Paolo Ruffini, Prefetto del Dicastero delle comunicazioni vaticane

Paolo Ruffini, Prefetto del Dicastero delle comunicazioni vaticane

 


di
Sabino Paciolla

 

Oggi, durante il briefing del Sinodo dell’Amazzonia, il portavoce vaticano ha direttamente negato il contenuto dell’articolo del giornalista italiano Eugenio Scalfari che ieri aveva scritto che Papa Francesco ha detto di non credere alla divinità di Gesù Cristo.

Il nuovo intervento del Vaticano, che arriva a distanza di un giorno dal precedente, questa volta da parte del Prefetto del Dicastero delle comunicazioni, Paolo Ruffini, si è reso necessario a seguito delle notevoli critiche che erano piovute sulla nota di smentita da parte dei commentatori di tutto il mondo. Infatti, questa era stata considerata troppo vaga o poco chiara.

“Il Santo Padre non ha mai detto quello che Scalfari ha scritto”, ha detto Paolo Ruffini, capo della comunicazione vaticana, in una conferenza stampa del 10 ottobre, aggiungendo che “sia le osservazioni citate che la libera ricostruzione e interpretazione da parte del dottor Scalfari delle conversazioni, che risalgono a più di due anni fa, non possono essere considerate un resoconto fedele di quanto detto dal Papa”.

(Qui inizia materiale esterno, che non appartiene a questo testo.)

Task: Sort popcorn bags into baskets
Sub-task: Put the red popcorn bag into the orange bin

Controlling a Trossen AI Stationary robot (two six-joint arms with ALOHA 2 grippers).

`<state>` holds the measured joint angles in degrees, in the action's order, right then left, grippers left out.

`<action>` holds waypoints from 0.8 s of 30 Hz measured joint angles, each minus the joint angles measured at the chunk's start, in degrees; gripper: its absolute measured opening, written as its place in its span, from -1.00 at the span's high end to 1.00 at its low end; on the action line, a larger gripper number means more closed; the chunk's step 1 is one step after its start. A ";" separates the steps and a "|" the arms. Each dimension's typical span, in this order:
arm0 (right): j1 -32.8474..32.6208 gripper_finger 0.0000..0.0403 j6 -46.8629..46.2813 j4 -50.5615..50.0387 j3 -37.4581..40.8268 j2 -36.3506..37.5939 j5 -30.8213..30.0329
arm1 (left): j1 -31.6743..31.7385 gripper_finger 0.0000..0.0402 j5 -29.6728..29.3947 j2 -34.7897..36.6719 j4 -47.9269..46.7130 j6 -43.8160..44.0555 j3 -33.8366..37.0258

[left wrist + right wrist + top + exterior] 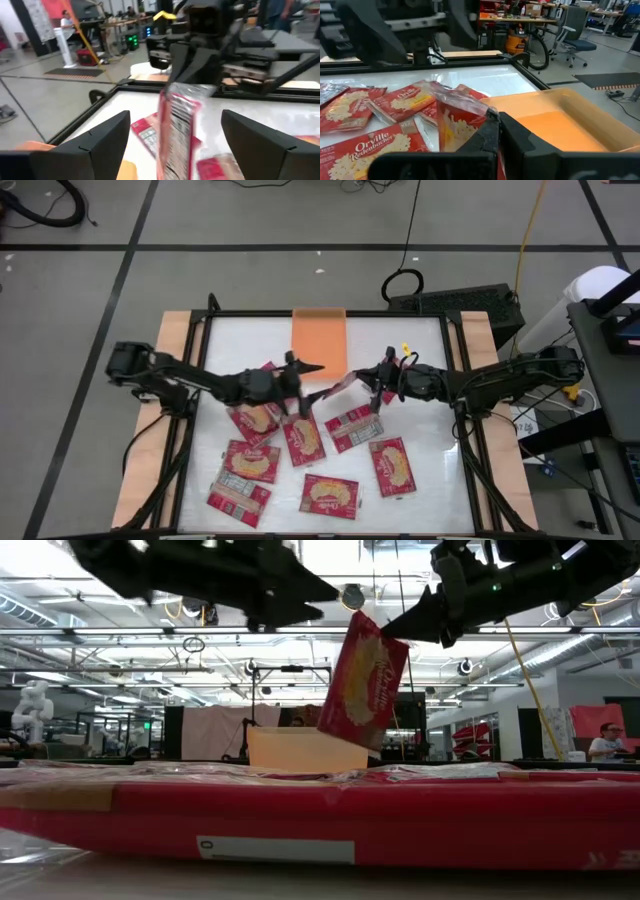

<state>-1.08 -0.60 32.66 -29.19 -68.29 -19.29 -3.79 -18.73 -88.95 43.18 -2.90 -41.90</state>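
Observation:
One red popcorn bag [362, 680] hangs in the air near the orange tray [318, 340], held by my right gripper [362, 377], which is shut on it. My left gripper [312, 368] is open and faces it from the table's left. In the left wrist view the bag [176, 130] stands edge-on between my open left fingers [100, 142], apart from both. Several other red bags [305, 438] lie flat on the white table nearer the near edge. The tray rests flat by the table's far edge. My right gripper pinches the bag's upper end [392, 638] between its two fingers [485, 135], coming from the table's right and slanting slightly down. The bag is lifted clear and hangs tilted below the fingers, its lower end [340, 735] in front of the tray.
Loose bags [390, 465] [330, 495] [250, 460] [240, 498] cover the table's near half. A black frame rail [455, 380] edges the table. In the low view one bag [300, 815] lies right before the camera. A person [605, 742] sits far off in the room.

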 joint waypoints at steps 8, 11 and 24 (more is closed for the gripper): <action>-0.13 1.00 -1.66 0.53 0.00 -0.02 0.04 | 2.36 -0.64 6.89 -9.07 -0.19 1.27 -6.65; -0.13 1.00 -1.50 0.65 0.00 -0.02 0.03 | 3.07 -0.45 9.31 -11.19 -0.17 2.65 -8.86; -0.11 0.94 -2.32 6.90 0.00 -0.03 -0.08 | 7.15 0.90 12.38 -7.07 -9.08 4.09 -11.20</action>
<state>-1.20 -2.91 39.55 -29.19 -68.32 -19.37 3.35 -6.35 -96.02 34.11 1.19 -53.10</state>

“Questo lo si potrà trovare piuttosto in tutto il magistero della Chiesa e di Papa Francesco, su Gesù: vero Dio e vero uomo”, ha aggiunto Ruffini.

La dichiarazione, come detto, è arrivata in risposta a un editoriale del 9 ottobre de La Repubblica, il giornale fondato da Scalfari, in cui il novantacinquenne autoproclamatosi ateo ha detto che “Papa Francesco concepisce Cristo come Gesù di Nazareth, un uomo, non il Dio incarnato”.

L’intervento di Ruffini fa seguito a una nota del 9 ottobre di Matteo Bruni, direttore della sala stampa della Santa Sede, che così recitava:

“Come già detto in altre occasioni, le parole che il dottor Eugenio Scalfari attribuisce tra virgolette al Santo Padre durante i colloqui con lui non possono essere considerate un resoconto fedele di ciò che è stato effettivamente detto, ma rappresentano un’interpretazione personale e libera di ciò che ha sentito, come appare del tutto evidente da quanto è scritto oggi sulla divinità di Gesù Cristo”, ha detto Bruni.

Scalfari si vanta di non registrare o di non prendere nota scritta di quanto viene detto dal suo interlocutore nelle sue interviste, ma di fare completo affidamento sulla sua memoria. 

A questo punto, tutti aspetteranno una ipotetica reazione da parte di Scalfari che, con molta probabilità, non ci sarà. Essere sbugiardati Urbi et orbi non è una cosa da poco, soprattutto per un decano del giornalismo italiano, fondatore di uno dei principali quotidiani italiani, nonché suo editorialista principe. 

Come avevo scritto nel mio precedente articolo, le smentite che nel tempo ci sono state sono risultate vaghe, tali da non fugare tutti i dubbi che legittimamente facevano sorgere. Questo il motivo della seconda precisazione da parte del Vaticano a distanza di un tempo così ristretto. La smentita e la precisazione sono venute questa volta dal responsabile delle comunicazioni vaticane. 

Rimane comunque quanto detto in quest’altro articolo, e cioè il mistero dei ripetuti incontri tra il Papa  e Scalfari nonostante le successive smentite vaticane agli articoli pubblicati dal giornalista, lo sconcerto dei fedeli e il fragore mediatico.

Questo della puntualizzazione di Ruffini è un primo passo, un primo progresso, frutto dell’attenzione di molti.